▸ **TASK OBJECTIVE**
Reproduce the data below word for word, setting aside any picture it holds.
—————
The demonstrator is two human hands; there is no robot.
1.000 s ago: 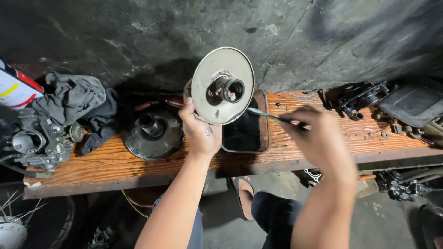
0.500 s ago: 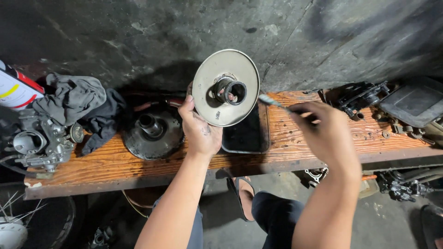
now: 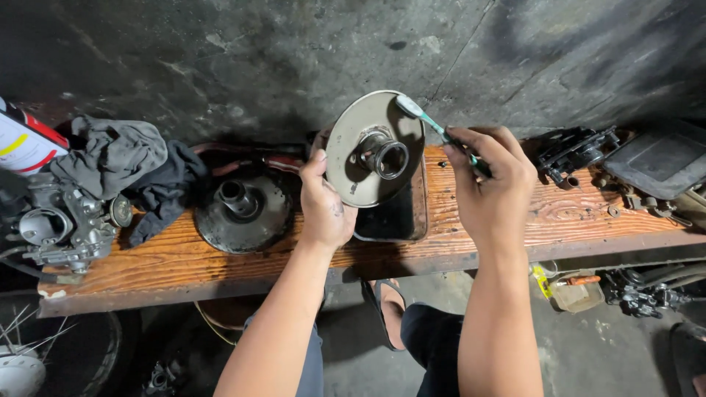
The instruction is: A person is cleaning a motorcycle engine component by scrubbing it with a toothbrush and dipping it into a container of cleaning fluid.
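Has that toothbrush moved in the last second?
Yes. The toothbrush rose from beside the dark tray to the metal disc rim's top.

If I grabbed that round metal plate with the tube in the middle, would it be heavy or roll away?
The round metal plate looks like solid metal, so probably heavy for its size. The left hand grips its rim. Set on edge, it might roll; laid flat, probably not. It looks stiff.

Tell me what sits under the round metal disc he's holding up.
Below the disc, held by the left hand, a dark rectangular tray rests on the wooden plank. The disc and hand cover most of the tray, so its contents cannot be seen.
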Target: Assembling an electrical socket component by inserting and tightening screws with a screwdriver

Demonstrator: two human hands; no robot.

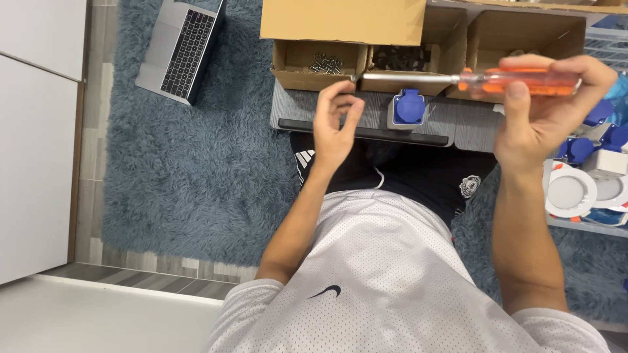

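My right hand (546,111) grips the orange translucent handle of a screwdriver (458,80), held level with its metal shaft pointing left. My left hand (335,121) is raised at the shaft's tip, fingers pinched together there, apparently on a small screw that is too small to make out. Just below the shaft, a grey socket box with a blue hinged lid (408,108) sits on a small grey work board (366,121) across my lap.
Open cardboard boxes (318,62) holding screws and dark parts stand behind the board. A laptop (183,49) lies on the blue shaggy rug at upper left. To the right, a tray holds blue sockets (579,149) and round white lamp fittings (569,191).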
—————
▸ **ANSWER TO THE PROBLEM**
The demonstrator is two human hands; there is no robot.
1.000 s ago: 
0.500 s ago: 
now: 
The instruction is: A person is cleaning a motorcycle engine component by scrubbing it with a toothbrush and dipping it into a container of cleaning fluid.
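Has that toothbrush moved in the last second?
Yes. The toothbrush rose from beside the dark tray to the metal disc rim's top.

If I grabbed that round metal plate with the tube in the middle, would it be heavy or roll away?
The round metal plate looks like solid metal, so probably heavy for its size. The left hand grips its rim. Set on edge, it might roll; laid flat, probably not. It looks stiff.

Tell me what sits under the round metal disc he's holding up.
Below the disc, held by the left hand, a dark rectangular tray rests on the wooden plank. The disc and hand cover most of the tray, so its contents cannot be seen.
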Target: Assembling an electrical socket component by inserting and tightening screws with a screwdriver

Demonstrator: two human hands; no robot.


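My right hand (546,111) grips the orange translucent handle of a screwdriver (458,80), held level with its metal shaft pointing left. My left hand (335,121) is raised at the shaft's tip, fingers pinched together there, apparently on a small screw that is too small to make out. Just below the shaft, a grey socket box with a blue hinged lid (408,108) sits on a small grey work board (366,121) across my lap.
Open cardboard boxes (318,62) holding screws and dark parts stand behind the board. A laptop (183,49) lies on the blue shaggy rug at upper left. To the right, a tray holds blue sockets (579,149) and round white lamp fittings (569,191).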

That's the full output for the exercise.